### Task details
Look at each line of the listing. Copy those that hold the string "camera".

==================================================

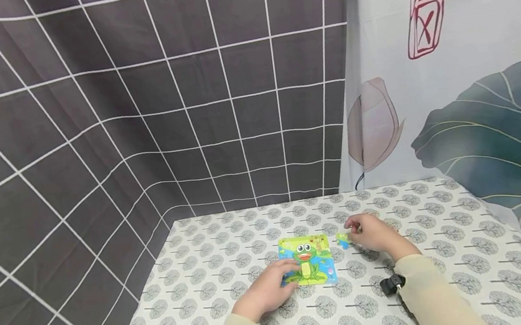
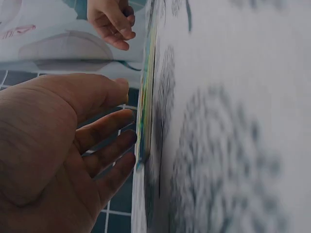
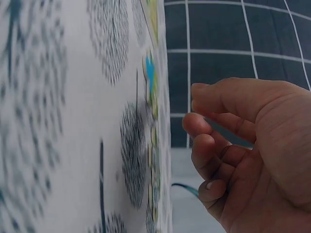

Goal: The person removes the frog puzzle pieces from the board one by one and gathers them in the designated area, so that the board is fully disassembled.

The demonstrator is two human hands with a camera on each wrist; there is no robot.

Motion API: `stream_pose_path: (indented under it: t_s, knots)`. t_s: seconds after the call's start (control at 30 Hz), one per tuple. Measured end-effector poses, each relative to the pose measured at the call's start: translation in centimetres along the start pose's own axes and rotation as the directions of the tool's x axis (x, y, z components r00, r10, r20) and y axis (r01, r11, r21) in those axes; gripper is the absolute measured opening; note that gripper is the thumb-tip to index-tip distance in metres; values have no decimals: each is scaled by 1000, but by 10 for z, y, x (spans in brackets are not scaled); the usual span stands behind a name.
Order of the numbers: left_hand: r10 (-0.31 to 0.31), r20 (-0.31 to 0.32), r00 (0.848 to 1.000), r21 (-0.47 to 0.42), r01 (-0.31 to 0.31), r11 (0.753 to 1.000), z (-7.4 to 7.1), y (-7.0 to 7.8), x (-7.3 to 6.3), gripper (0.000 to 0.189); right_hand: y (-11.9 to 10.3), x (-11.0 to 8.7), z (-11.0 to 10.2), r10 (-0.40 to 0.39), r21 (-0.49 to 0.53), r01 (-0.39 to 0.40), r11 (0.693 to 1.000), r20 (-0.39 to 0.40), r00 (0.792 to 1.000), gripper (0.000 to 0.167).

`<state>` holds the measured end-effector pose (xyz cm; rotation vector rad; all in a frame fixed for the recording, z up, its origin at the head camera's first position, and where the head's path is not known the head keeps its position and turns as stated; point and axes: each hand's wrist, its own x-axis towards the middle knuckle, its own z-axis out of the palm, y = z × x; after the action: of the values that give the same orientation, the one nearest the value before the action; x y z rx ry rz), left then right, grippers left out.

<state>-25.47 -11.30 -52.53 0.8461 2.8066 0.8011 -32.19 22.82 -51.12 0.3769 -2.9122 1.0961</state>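
A square frog jigsaw puzzle [image 1: 322, 250] lies flat on the table, showing a green frog against yellow-green and blue. My left hand [image 1: 270, 287] is at its left side, fingers spread and fairly straight over the frog picture. In the left wrist view, the fingertips [image 2: 127, 138] come right up to the thin edge of the puzzle [image 2: 145, 102]. To the right of the board lies a loose blue and green puzzle piece [image 1: 343, 240]. Above it is my right hand [image 1: 371, 231], fingers loosely bent with nothing between them. The right wrist view shows this blue-topped piece [image 3: 150, 73] below the fingertips.
A white cloth printed with grey trees [image 1: 319, 323] covers the table. Behind stands a dark curtain with white grid lines [image 1: 255, 120]; a pale curtain with leaf prints [image 1: 483, 146] hangs at the right. More thin pieces [image 3: 154, 189] lie along the cloth in the right wrist view.
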Motion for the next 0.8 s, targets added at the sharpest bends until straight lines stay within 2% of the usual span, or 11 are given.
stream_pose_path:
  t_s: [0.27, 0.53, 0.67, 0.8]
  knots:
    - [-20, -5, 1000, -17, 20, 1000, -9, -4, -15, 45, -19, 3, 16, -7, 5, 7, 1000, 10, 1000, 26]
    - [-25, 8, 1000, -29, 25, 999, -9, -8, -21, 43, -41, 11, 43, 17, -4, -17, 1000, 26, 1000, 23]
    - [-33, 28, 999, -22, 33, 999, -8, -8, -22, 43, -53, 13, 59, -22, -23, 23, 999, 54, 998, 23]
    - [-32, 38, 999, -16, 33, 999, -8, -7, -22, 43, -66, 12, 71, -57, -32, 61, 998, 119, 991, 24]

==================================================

### Result of this exercise
The demonstrator is two human hands with a camera on each wrist; there is no robot.
`<state>` holds the measured end-effector pose (xyz cm; rotation vector rad; all in a frame fixed for the recording, z up, its origin at the head camera's first position, and where the head's path is not known the head keeps its position and turns as stated; point and axes: each hand's wrist, its own x-axis towards the middle knuckle, its own z-axis out of the palm, y = z × x; after the action: of the values that give the same orientation, the one nearest the value before the action; x y z rx ry rz), left then right, grippers left out.

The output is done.